Google Analytics is a fantastic web analytics tool- and it is improving constantly. One result of improvements and evolution, however, is that how data is collected and stored changes, and can change your metrics.
Usually these step changes are subtle- in certain cases, depending on your traffic and situation they could be earth shifting. While these changes can sometimes be frustrating, there is no simple solution- and they are often the price to be paid for continuous improvement, and best accuracy.
The next time you see a step change in your data, it doesn’t hurt to consider the possibility that your traffic hasn’t changed, but the way that Google Analytics is reporting it has.
Here are some recent examples:
History is the old definition, the future is the new
Example: Session definition
Before Aug 11 2011
A session ended when :
- More than 30 minutes have elapsed between pageviews for a single visitor.
- At the end of a day.
- When a visitor closes their browser.
After Aug 11 2011
A session ends when:
- More than 30 minutes have elapsed between pageviews for a single visitor.
- At the end of a day.
- When any traffic source value for the user changes. Traffic source information includes: utm_source, utm_medium, utm_term, utm_content, utm_id, utm_campaign, and gclid.
What it means to you and your analysis
You are going to see more visits in cases when visitors leave and return to your site in a short period of time. Because there are more visits this is going to affect many metrics- bounce, pageviews per visit etc. etc.
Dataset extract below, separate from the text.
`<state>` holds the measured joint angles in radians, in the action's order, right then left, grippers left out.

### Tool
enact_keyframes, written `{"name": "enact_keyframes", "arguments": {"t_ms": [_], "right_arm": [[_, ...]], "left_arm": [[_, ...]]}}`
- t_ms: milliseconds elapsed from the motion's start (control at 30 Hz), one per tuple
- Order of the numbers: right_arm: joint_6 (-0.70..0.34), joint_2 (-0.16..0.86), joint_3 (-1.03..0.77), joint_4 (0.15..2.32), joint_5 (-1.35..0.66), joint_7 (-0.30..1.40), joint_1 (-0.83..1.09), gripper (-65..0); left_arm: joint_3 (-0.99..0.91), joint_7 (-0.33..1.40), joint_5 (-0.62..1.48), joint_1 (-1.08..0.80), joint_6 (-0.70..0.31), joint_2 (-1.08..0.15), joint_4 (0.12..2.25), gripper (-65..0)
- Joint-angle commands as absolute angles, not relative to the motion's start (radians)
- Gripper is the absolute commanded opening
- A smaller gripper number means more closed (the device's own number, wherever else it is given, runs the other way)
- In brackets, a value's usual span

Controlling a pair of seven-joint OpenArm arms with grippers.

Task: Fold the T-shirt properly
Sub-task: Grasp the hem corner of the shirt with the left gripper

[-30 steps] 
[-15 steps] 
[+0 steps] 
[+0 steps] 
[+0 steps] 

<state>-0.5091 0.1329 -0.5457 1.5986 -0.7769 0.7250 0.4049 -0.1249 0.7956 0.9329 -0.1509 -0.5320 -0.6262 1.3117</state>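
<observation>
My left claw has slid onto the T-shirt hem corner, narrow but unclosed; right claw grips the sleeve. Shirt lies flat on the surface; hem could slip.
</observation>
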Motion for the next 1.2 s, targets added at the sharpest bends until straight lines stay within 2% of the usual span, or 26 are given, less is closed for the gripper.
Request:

The session change and it’s impact is explained in great detail by Avinish Kaushik in a long, but very descriptive video well worth worth watching.
Example: Image search
Before July 22 2011
Image search from images.google.com is referal traffic with a referal path of “imgres”.
After July 22 2011
Image search is included in search traffic. (Which makes sense).
What it means to you and your analysis
If you have significant search from images.google.com, and if that traffic is different than your existing search traffic, all your metrics could have a step change for the search category.
These changes were covered here by searchenginewatch.com
Changing categories within a dimension
Example: Changes to how city is recorded
Before Feb 24 2011
All traffic within a certain rectangle was defined as “London” in Google analytics.
After Feb 24 2011
A number of smaller, more detailed areas within the original rectangle were given their own city name.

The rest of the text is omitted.